▶ [Task brief]: If a line in the entries below includes the string "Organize", copy it out.

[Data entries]
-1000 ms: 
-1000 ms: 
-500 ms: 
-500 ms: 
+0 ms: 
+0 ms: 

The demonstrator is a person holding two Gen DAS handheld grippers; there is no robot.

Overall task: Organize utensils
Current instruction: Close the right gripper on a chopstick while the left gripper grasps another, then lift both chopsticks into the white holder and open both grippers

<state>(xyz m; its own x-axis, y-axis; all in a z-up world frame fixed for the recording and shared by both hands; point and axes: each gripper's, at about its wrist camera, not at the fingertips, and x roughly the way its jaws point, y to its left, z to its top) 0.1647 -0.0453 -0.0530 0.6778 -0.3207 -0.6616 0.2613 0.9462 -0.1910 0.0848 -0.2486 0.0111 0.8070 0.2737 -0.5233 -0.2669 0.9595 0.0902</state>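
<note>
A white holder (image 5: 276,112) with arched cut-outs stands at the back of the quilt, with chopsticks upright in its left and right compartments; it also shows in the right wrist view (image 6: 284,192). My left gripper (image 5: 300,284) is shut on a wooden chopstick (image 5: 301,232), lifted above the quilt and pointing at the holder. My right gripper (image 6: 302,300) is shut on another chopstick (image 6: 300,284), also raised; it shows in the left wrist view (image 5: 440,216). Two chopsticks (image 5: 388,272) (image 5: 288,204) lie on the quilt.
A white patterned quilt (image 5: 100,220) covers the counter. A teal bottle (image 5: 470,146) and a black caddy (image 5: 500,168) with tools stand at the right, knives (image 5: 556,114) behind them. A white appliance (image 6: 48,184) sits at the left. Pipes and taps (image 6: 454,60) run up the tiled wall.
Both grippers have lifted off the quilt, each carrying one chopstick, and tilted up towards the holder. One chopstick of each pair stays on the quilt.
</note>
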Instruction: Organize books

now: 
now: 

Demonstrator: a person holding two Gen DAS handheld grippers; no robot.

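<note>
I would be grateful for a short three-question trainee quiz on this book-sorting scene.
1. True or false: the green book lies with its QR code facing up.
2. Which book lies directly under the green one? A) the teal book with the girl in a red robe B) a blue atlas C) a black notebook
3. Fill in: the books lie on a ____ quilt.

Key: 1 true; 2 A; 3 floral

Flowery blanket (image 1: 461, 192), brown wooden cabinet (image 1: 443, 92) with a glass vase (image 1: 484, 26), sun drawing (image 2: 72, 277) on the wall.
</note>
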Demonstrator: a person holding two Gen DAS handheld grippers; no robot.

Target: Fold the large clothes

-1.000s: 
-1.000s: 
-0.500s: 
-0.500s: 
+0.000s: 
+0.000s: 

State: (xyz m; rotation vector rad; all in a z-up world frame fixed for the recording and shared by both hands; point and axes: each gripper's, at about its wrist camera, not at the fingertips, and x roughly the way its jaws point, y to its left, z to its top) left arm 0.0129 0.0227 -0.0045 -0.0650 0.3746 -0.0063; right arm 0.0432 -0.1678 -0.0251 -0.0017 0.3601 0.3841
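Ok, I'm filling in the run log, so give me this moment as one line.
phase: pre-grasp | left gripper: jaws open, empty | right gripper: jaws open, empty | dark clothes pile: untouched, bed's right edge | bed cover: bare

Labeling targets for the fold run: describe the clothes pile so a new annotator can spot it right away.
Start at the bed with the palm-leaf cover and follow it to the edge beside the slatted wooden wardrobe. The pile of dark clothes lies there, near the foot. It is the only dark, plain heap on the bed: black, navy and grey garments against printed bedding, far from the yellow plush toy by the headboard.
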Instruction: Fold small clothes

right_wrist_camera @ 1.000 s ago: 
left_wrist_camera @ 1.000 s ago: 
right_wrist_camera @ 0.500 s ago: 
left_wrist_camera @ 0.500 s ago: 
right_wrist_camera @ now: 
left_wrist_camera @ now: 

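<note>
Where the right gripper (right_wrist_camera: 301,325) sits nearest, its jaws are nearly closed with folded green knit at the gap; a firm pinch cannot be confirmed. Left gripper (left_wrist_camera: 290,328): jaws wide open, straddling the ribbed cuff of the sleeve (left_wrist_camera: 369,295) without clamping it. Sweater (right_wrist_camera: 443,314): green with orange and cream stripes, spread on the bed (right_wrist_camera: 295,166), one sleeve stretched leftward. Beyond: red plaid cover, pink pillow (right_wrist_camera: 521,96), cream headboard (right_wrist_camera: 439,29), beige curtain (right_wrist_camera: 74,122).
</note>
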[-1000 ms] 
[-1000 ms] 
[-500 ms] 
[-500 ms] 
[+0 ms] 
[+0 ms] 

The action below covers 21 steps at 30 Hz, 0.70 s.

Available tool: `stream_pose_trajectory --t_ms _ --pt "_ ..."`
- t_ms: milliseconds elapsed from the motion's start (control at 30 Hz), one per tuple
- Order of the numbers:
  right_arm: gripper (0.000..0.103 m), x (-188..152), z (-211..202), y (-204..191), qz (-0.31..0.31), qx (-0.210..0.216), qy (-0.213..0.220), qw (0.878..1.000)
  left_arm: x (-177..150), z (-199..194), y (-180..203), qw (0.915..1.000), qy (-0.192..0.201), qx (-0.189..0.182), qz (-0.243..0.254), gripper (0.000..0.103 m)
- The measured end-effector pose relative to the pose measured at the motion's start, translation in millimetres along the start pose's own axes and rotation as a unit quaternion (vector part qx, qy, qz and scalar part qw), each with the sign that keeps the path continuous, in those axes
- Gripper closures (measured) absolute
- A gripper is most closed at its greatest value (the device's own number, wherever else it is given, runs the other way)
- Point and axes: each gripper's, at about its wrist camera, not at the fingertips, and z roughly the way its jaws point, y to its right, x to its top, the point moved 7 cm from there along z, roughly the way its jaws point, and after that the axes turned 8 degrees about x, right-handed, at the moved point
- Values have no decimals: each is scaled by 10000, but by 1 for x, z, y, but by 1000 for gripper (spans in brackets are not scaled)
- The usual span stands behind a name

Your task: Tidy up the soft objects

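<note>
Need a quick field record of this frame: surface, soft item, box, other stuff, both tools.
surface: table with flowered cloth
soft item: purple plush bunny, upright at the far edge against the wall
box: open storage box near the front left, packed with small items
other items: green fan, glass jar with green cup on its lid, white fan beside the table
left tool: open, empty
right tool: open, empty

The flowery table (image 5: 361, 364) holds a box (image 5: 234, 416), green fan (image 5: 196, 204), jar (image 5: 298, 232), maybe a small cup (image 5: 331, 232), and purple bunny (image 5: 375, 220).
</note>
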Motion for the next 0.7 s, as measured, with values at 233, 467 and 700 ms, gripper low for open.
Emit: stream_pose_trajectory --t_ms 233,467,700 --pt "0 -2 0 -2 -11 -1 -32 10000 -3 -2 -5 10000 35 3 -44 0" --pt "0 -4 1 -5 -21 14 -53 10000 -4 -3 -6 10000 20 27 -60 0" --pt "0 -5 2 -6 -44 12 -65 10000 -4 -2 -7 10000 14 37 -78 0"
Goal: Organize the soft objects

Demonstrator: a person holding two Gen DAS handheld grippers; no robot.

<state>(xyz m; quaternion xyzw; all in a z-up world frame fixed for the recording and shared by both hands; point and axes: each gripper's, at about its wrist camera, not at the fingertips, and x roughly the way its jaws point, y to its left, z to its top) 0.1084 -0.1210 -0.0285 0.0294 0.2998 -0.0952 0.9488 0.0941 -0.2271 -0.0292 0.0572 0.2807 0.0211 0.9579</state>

▶ [Exercise answer]:
Overall task: Organize utensils
Instruction: Organize books
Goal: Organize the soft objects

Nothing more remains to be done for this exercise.